WORK REQUEST ▸ Could you reproduce the entries exactly, omitting every picture?

DATA PROVIDED ▸
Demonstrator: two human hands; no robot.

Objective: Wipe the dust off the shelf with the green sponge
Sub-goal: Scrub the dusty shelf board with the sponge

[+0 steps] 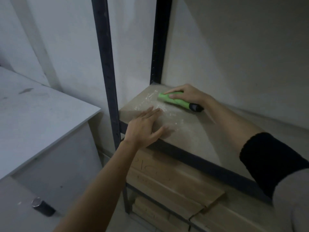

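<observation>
Nearest, the left hand (144, 126) lies flat and open on the shelf (192, 131), holding nothing; the right hand (185, 94) is closed over the green sponge (173, 100). Dust (150, 99) lies just left of the grip, across the sponge's long axis.

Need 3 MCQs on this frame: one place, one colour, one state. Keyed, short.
1. Where is the white dust?
A. on the shelf board, between the hands
B. on the grey table
C. on the floor

2. Colour of the sponge?
A. yellow
B. green
C. blue

3. The left hand is:
A. gripping the post
B. holding a cloth
C. flat on the shelf, holding nothing

Key: 1 A, powder lies on the board; 2 B, bright green under the right hand; 3 C, fingers spread, palm down.
</observation>
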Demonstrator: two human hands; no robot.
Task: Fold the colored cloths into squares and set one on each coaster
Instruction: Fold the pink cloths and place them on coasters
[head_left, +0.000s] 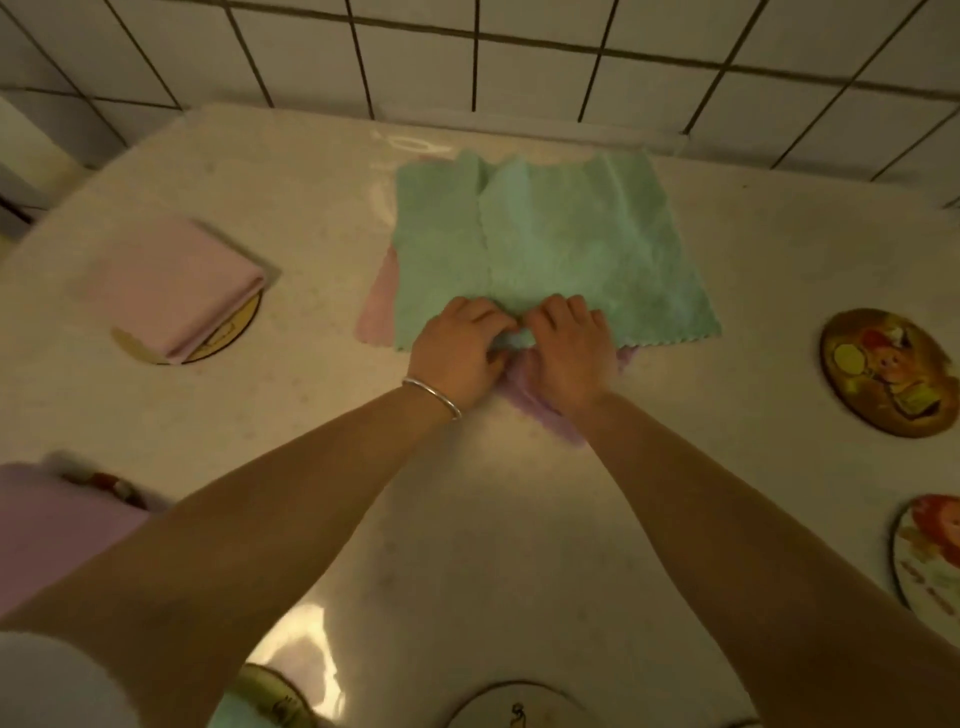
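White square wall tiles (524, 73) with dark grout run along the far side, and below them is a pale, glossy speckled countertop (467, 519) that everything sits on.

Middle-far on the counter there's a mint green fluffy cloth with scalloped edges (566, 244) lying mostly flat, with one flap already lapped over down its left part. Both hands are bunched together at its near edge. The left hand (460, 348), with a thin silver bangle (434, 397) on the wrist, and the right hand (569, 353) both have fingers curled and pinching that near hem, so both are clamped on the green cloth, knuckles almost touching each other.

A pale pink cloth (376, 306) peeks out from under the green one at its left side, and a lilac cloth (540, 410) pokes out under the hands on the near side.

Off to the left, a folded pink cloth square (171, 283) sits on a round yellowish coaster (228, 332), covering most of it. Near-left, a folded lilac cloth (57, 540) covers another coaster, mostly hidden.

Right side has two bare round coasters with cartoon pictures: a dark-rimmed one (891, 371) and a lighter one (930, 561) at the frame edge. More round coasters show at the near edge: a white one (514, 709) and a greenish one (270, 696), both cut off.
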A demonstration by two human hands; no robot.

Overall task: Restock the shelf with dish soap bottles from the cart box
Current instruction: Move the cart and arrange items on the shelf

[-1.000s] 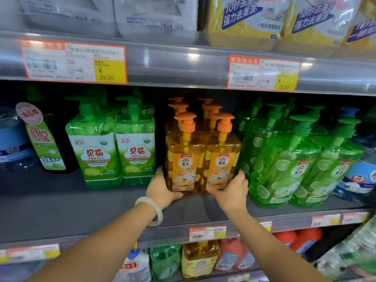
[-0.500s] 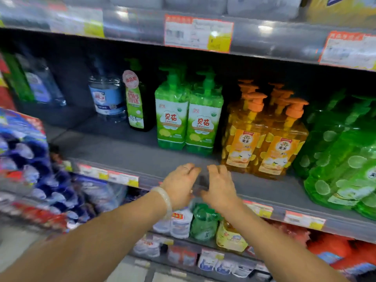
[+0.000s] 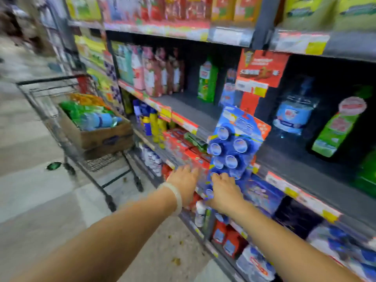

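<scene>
Both my hands are empty, palms down, fingers loosely spread, closed on nothing: left hand [image 3: 184, 183] and right hand [image 3: 224, 191] hang in front of the shelf [image 3: 305, 174] edge, by a blue hanging pack [image 3: 234, 147]. I judge they are free for the next fetch. The bottles [image 3: 89, 115] lie heaped in the box [image 3: 101, 139], which sits in the cart [image 3: 50, 102] at the aisle's left, well apart from my hands.

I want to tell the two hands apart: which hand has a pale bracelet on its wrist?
The left hand: a pale bracelet circles its wrist. The right hand, beside it, has a bare wrist.
</scene>
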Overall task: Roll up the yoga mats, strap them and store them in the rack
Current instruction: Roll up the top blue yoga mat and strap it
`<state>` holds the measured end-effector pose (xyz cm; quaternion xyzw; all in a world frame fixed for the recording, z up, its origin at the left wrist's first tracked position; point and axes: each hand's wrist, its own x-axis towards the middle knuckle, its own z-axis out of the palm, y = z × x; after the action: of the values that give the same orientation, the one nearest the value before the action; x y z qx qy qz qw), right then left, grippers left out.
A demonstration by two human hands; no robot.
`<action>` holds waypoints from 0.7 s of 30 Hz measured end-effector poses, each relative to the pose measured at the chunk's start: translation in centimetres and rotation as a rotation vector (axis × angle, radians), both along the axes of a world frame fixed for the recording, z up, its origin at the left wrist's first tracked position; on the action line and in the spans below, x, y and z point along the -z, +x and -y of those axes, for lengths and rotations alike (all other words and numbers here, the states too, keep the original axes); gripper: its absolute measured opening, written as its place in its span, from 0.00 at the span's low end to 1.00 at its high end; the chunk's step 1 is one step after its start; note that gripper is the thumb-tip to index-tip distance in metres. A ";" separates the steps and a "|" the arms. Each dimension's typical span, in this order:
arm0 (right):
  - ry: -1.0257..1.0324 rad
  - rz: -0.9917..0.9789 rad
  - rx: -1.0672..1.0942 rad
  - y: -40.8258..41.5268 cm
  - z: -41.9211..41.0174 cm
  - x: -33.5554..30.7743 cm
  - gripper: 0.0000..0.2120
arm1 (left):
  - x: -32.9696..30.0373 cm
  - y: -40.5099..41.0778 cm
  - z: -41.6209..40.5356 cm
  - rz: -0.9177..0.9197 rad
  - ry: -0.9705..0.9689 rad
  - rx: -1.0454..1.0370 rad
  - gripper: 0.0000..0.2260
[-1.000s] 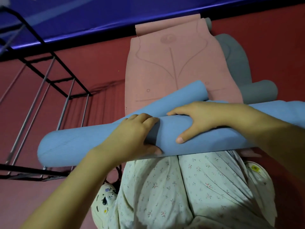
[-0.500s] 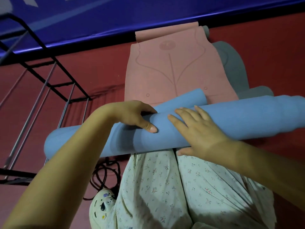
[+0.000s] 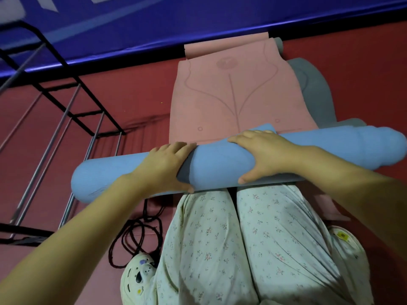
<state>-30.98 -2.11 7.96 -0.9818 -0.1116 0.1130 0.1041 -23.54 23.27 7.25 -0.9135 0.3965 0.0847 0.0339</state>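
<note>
Rack [image 3: 72, 119]: black frame with thin metal rails, standing at the left on the red floor [image 3: 136, 91]. No mat on the rails that show.
Cord [image 3: 134, 234]: dark loops on the floor by the person's left shoe [image 3: 138, 276]; possibly the strap, too tangled to say.
Blue mat [image 3: 220, 164]: rolled into a long tube, lying crosswise just beyond the person's knees. Its left end looks even; the right end steps out in uneven layers.
Left hand [image 3: 167, 166]: clamped over the roll left of centre, fingers curled across the top, thumb underneath on the near side.
Right hand [image 3: 264, 155]: wrapped on the roll right of centre, fingers over the far side, thumb tucked low at the front.
Pink mat [image 3: 233, 93]: flat on the floor behind the roll, far end curling at the wall.
Grey mat [image 3: 315, 93]: partly under the pink one, to its right, edge showing.
Step in hand: rolling of the blue mat appears essentially finished; both hands squeeze it tight. Strapping not yet done.
Next move calls for: one hand keeping the roll compressed while the other fetches a strap; evening the right end first would help.
</note>
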 end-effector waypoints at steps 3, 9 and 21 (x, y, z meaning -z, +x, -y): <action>0.015 -0.029 0.011 0.4 0.1 -0.1 0.47 | 1.8 -0.6 -0.6 0.134 -0.009 0.062 0.53; -0.220 0.077 -0.053 -0.8 -0.5 0.6 0.57 | 1.3 -0.5 0.0 0.206 -0.068 0.085 0.46; -0.051 0.078 0.044 -5.4 1.4 -5.9 0.51 | -9.7 -3.7 1.6 0.290 0.026 0.258 0.43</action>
<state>-36.40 -3.46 13.83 -0.9901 -0.0909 0.0749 0.0769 -27.29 21.64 16.91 -0.8572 0.5000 -0.0477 0.1134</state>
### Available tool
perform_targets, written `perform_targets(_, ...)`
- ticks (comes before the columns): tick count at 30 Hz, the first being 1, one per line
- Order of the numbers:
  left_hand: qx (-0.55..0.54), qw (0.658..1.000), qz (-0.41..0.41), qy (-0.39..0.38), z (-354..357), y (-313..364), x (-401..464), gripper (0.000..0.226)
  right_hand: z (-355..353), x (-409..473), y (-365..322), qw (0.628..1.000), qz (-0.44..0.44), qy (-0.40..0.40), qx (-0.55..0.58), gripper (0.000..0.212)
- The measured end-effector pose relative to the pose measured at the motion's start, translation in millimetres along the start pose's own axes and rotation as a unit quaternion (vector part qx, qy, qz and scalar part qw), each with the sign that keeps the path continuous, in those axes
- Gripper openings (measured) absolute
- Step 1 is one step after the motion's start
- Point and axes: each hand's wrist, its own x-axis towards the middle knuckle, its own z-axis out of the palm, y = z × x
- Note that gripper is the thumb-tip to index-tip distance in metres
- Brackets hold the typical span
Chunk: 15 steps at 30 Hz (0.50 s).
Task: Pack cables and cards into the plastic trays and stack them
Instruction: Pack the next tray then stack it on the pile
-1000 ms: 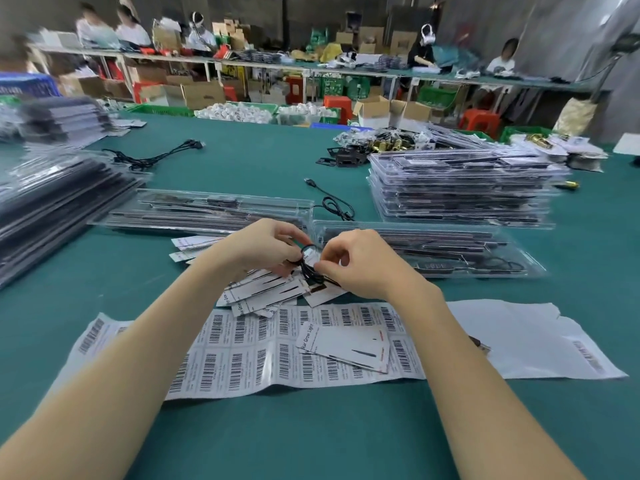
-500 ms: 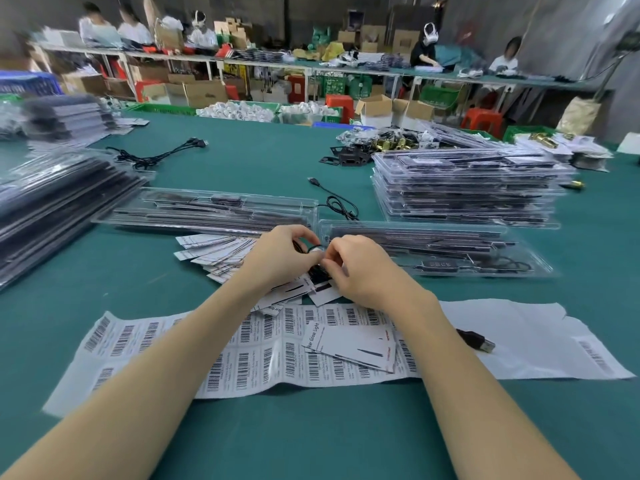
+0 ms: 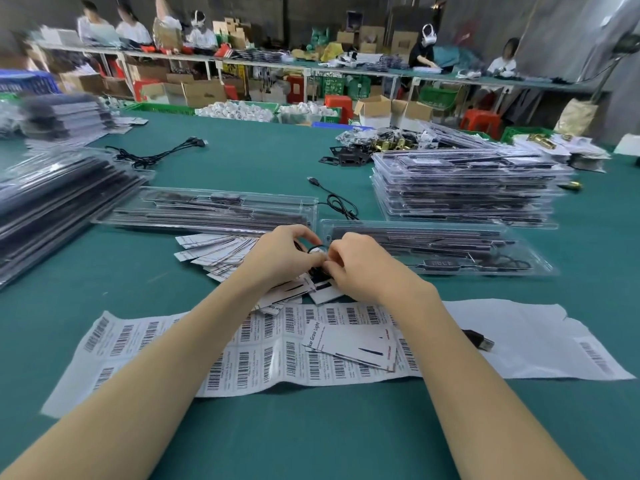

EXERCISE RESPONSE ▸
Demonstrator: two human hands; no robot.

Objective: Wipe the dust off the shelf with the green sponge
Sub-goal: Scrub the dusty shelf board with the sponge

[+0 steps] 

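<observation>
Nearest, the left hand (144, 126) lies flat and open on the shelf (192, 131), holding nothing; the right hand (185, 94) is closed over the green sponge (173, 100). Dust (150, 99) lies just left of the grip, across the sponge's long axis.

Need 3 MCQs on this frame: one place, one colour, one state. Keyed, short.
1. Where is the white dust?
A. on the shelf board, between the hands
B. on the grey table
C. on the floor

2. Colour of the sponge?
A. yellow
B. green
C. blue

3. The left hand is:
A. gripping the post
B. holding a cloth
C. flat on the shelf, holding nothing

Key: 1 A, powder lies on the board; 2 B, bright green under the right hand; 3 C, fingers spread, palm down.
</observation>
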Demonstrator: two human hands; no robot.
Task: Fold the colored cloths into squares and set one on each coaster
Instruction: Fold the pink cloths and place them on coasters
[head_left, +0.000s] 
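White square wall tiles (524, 73) with dark grout run along the far side, and below them is a pale, glossy speckled countertop (467, 519) that everything sits on.

Middle-far on the counter there's a mint green fluffy cloth with scalloped edges (566, 244) lying mostly flat, with one flap already lapped over down its left part. Both hands are bunched together at its near edge. The left hand (460, 348), with a thin silver bangle (434, 397) on the wrist, and the right hand (569, 353) both have fingers curled and pinching that near hem, so both are clamped on the green cloth, knuckles almost touching each other.

A pale pink cloth (376, 306) peeks out from under the green one at its left side, and a lilac cloth (540, 410) pokes out under the hands on the near side.

Off to the left, a folded pink cloth square (171, 283) sits on a round yellowish coaster (228, 332), covering most of it. Near-left, a folded lilac cloth (57, 540) covers another coaster, mostly hidden.

Right side has two bare round coasters with cartoon pictures: a dark-rimmed one (891, 371) and a lighter one (930, 561) at the frame edge. More round coasters show at the near edge: a white one (514, 709) and a greenish one (270, 696), both cut off.
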A demonstration by two human hands; no robot.

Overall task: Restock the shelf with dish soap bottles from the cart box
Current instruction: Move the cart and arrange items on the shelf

[-1.000s] 
[-0.500s] 
[+0.000s] 

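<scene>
Both my hands are empty, palms down, fingers loosely spread, closed on nothing: left hand [image 3: 184, 183] and right hand [image 3: 224, 191] hang in front of the shelf [image 3: 305, 174] edge, by a blue hanging pack [image 3: 234, 147]. I judge they are free for the next fetch. The bottles [image 3: 89, 115] lie heaped in the box [image 3: 101, 139], which sits in the cart [image 3: 50, 102] at the aisle's left, well apart from my hands.

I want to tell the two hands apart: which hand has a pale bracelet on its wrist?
The left hand: a pale bracelet circles its wrist. The right hand, beside it, has a bare wrist.
</scene>
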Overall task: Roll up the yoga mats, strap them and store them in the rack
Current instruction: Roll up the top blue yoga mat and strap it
`<state>` holds the measured end-effector pose (xyz cm; quaternion xyzw; all in a world frame fixed for the recording, z up, its origin at the left wrist's first tracked position; point and axes: each hand's wrist, its own x-axis towards the middle knuckle, its own z-axis out of the palm, y = z × x; after the action: of the values that give the same orientation, the one nearest the value before the action; x y z qx qy qz qw), right then left, grippers left out.
A demonstration by two human hands; no robot.
`<action>` holds waypoints from 0.7 s of 30 Hz measured end-effector poses, each relative to the pose measured at the chunk's start: translation in centimetres and rotation as a rotation vector (axis × angle, radians), both along the axes of a world frame fixed for the recording, z up, its origin at the left wrist's first tracked position; on the action line and in the spans below, x, y and z point along the -z, +x and -y of those axes, for lengths and rotations alike (all other words and numbers here, the states too, keep the original axes); gripper: its absolute measured opening, written as its place in its span, from 0.00 at the span's low end to 1.00 at its high end; the chunk's step 1 is one step after its start; note that gripper is the thumb-tip to index-tip distance in metres. A ";" separates the steps and a "|" the arms. Each dimension's typical span, in this order:
arm0 (right):
  - ry: -1.0257..1.0324 rad
  - rz: -0.9917..0.9789 rad
  - rx: -1.0672..1.0942 rad
  - y: -40.8258..41.5268 cm
  - z: -41.9211..41.0174 cm
  - x: -33.5554..30.7743 cm
  - gripper: 0.0000..0.2120
arm1 (left):
  - x: -32.9696..30.0373 cm
  - y: -40.5099..41.0778 cm
  - z: -41.6209..40.5356 cm
  - rz: -0.9177..0.9197 rad
  - ry: -0.9705..0.9689 rad
  - rx: -1.0454..1.0370 rad
  - gripper: 0.0000..0.2260
[-1.000s] 
[-0.500s] 
[+0.000s] 
<state>-30.98 -2.11 7.96 -0.9818 -0.1116 0.1130 0.1041 -23.54 23.27 7.25 -0.9135 0.3965 0.0847 0.0339</state>
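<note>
Rack [image 3: 72, 119]: black frame with thin metal rails, standing at the left on the red floor [image 3: 136, 91]. No mat on the rails that show.
Cord [image 3: 134, 234]: dark loops on the floor by the person's left shoe [image 3: 138, 276]; possibly the strap, too tangled to say.
Blue mat [image 3: 220, 164]: rolled into a long tube, lying crosswise just beyond the person's knees. Its left end looks even; the right end steps out in uneven layers.
Left hand [image 3: 167, 166]: clamped over the roll left of centre, fingers curled across the top, thumb underneath on the near side.
Right hand [image 3: 264, 155]: wrapped on the roll right of centre, fingers over the far side, thumb tucked low at the front.
Pink mat [image 3: 233, 93]: flat on the floor behind the roll, far end curling at the wall.
Grey mat [image 3: 315, 93]: partly under the pink one, to its right, edge showing.
Step in hand: rolling of the blue mat appears essentially finished; both hands squeeze it tight. Strapping not yet done.
Next move calls for: one hand keeping the roll compressed while the other fetches a strap; evening the right end first would help.
</note>
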 end-effector waypoints at steps 3, 9 and 21 (x, y, z meaning -z, +x, -y): <action>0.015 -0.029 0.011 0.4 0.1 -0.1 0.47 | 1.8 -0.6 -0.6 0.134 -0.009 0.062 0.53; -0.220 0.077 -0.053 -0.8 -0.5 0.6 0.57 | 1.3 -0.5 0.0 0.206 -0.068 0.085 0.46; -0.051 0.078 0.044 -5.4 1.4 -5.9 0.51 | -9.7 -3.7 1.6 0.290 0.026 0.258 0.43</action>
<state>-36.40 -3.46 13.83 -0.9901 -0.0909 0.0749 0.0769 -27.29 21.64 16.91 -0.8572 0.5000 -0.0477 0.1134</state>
### Available tool
perform_targets, written `perform_targets(_, ...)`
- ticks (comes before the columns): tick count at 30 Hz, the first being 1, one per line
- Order of the numbers:
  left_hand: qx (-0.55..0.54), qw (0.658..1.000), qz (-0.41..0.41), qy (-0.39..0.38), z (-354..357), y (-313..364), x (-401..464), gripper (0.000..0.226)
  right_hand: z (-355..353), x (-409..473), y (-365..322), qw (0.628..1.000), qz (-0.44..0.44), qy (-0.40..0.40), qx (-0.55..0.58), gripper (0.000..0.212)
- The measured end-effector pose relative to the pose measured at the motion's start, translation in millimetres along the start pose's own axes and rotation as a unit quaternion (vector part qx, qy, qz and scalar part qw), each with the sign that keeps the path continuous, in those axes
- Gripper openings (measured) absolute
- Step 1 is one step after the motion's start
- Point and axes: each hand's wrist, its own x-axis towards the middle knuckle, its own z-axis out of the palm, y = z × x
- Note that gripper is the thumb-tip to index-tip distance in metres
- Brackets hold the typical span
Chunk: 15 steps at 30 Hz (0.50 s).
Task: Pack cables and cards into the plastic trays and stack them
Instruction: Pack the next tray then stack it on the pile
-1000 ms: 
-500 ms: 
+0 ms: 

Nothing further is required of the output.